JPEG Lossless: out-of-range predictor reconstructions clamped instead of wrapped modulo 65536 (T.81 H.2.1) — samples saturate to max

### Description

When decoding JPEG Lossless (process 14, SOF3), out-of-range predictor reconstructions are **clamped to the sample range** instead of being **wrapped modulo 65536** as ITU T.81 requires (§H.2.1: "the prediction is calculated modulo 65536"; the reconstructed value is then reduced to the declared precision).

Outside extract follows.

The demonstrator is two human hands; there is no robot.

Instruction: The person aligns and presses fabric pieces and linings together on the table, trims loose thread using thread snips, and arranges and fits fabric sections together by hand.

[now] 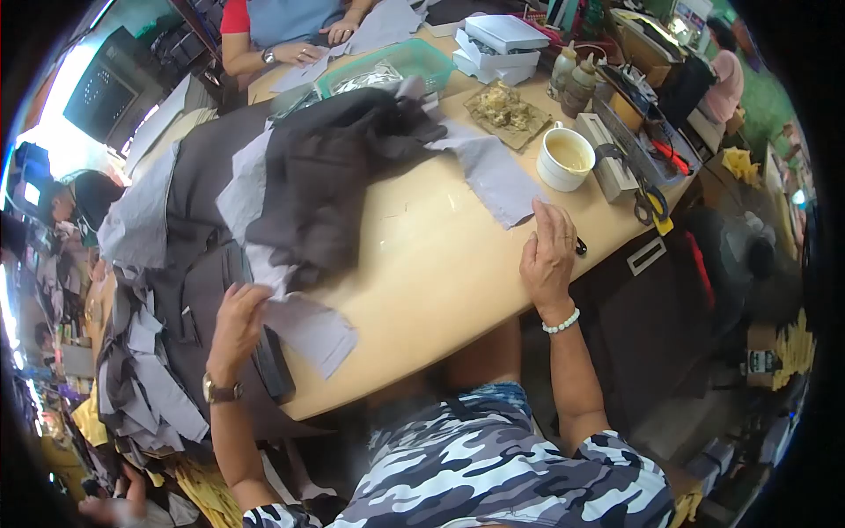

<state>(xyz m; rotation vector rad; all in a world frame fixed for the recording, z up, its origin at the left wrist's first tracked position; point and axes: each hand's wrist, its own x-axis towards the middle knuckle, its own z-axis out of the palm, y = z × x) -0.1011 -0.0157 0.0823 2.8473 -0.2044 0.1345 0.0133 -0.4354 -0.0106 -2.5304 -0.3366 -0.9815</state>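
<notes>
At the table's left front, my left hand (pixel 236 330) is closed, its fingertips pinching a light grey cloth piece (pixel 315 333) attached to a dark garment (pixel 321 180). The garment lies bunched over a pile of dark cloth (pixel 207 202). My right hand (pixel 550 251) rests near the table's right edge, fingers together at the corner of another light grey cloth piece (pixel 495 172). A small black object (pixel 580 247) sticks out beside that hand's outer edge; its kind is hidden, and I cannot tell whether the palm grips it.
A white mug (pixel 565 158) stands beyond my right hand, near a stained board (pixel 508 114), squeeze bottles (pixel 576 86) and scissors (pixel 651 208). Across the table, another person's hands (pixel 321 44) work by a green basket (pixel 385 69). White boxes (pixel 502 44) stand nearby.
</notes>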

Any sample whose `prediction + diff` falls outside `[0, 2^P - 1]` saturates to the maximum sample value, and because the bad value feeds subsequent predictions, the corruption propagates to neighboring samples as well.

This is not a synthetic edge case: Philips and Samsung ultrasound DICOM encoders (transfer syntax `1.2.840.10008.1.2.4.70`, 8-bit, predictor 1) routinely emit diffs that rely on the modulo wrap — e.g. encoding sample value 128 from prediction 52 as diff −180 rather than +76. In a sample of 174 real ultrasound instances from such modalities, 172 decoded incorrectly: essentially every pixel ≥ 128 came back as 255, visually blowing out the image to white.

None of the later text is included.